## [Exercise directions]
Below are the records; copy exactly the stretch from the line containing "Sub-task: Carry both" through the line containing "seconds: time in", both ends included, and nothing else.

## [Records]
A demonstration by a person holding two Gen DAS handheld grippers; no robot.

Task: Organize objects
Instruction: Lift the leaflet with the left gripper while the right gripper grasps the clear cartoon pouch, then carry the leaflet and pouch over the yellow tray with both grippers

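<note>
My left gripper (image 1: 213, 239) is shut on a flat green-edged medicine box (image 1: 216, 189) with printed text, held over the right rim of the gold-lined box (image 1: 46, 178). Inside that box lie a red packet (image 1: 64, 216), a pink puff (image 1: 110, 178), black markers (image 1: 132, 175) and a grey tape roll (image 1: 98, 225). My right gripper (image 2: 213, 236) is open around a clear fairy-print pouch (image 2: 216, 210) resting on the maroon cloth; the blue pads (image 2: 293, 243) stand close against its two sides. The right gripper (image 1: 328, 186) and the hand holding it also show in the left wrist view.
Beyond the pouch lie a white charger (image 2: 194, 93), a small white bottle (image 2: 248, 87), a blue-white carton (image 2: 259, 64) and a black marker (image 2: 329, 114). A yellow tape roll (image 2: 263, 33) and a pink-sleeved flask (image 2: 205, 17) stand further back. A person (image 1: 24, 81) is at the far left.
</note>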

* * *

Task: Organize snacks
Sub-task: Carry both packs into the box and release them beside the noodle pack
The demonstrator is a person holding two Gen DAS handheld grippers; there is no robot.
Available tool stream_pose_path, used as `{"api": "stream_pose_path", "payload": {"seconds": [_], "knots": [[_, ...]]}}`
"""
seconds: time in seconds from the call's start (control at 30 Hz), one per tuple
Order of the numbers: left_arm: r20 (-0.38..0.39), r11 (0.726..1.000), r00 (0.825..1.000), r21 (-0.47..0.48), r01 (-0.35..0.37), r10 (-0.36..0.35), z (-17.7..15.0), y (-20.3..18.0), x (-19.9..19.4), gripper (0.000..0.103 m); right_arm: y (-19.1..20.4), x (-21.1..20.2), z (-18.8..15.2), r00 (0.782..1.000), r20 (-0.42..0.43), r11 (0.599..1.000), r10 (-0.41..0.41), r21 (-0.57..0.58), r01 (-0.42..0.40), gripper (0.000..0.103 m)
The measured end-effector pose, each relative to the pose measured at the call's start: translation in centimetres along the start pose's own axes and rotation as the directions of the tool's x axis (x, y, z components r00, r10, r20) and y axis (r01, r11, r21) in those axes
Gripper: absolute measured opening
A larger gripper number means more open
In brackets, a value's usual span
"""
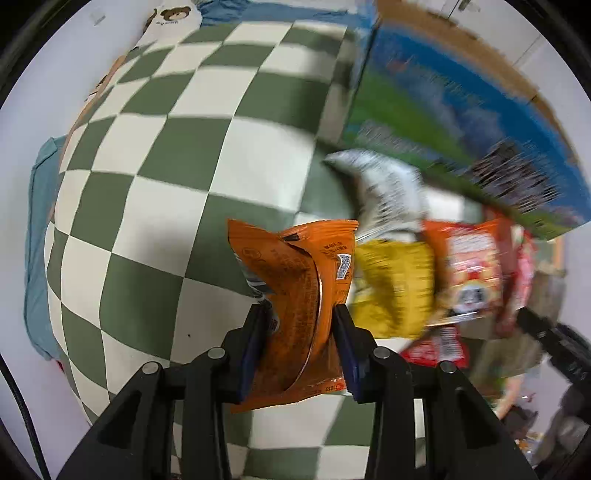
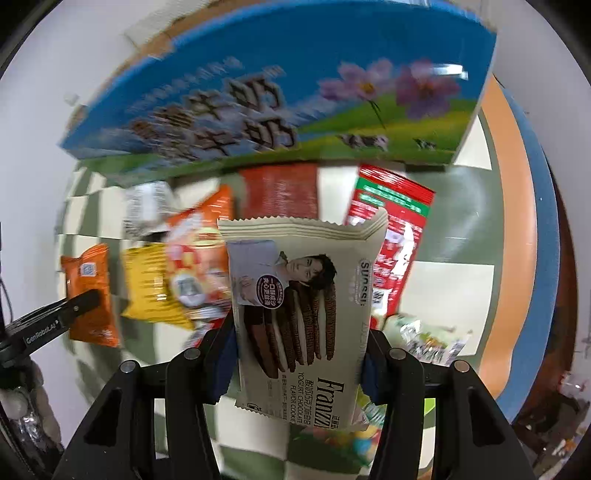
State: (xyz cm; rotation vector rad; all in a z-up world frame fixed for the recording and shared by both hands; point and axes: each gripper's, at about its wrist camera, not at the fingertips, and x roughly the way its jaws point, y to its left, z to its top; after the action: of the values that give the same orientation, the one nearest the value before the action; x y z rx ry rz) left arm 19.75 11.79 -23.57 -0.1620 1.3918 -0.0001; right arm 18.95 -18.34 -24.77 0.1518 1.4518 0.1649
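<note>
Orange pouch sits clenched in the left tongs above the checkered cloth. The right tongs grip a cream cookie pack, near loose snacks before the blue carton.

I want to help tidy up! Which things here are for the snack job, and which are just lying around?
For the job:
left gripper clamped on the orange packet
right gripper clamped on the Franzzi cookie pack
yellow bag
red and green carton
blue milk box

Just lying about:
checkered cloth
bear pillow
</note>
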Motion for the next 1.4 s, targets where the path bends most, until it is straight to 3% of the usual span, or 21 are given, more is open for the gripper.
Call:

## [Your response]
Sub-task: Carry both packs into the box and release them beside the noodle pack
The demonstrator is a person holding two Gen DAS handheld grippers; there is no robot.
Available tool stream_pose_path, used as `{"api": "stream_pose_path", "payload": {"seconds": [_], "knots": [[_, ...]]}}`
"""
seconds: time in seconds from the call's start (control at 30 Hz), one per tuple

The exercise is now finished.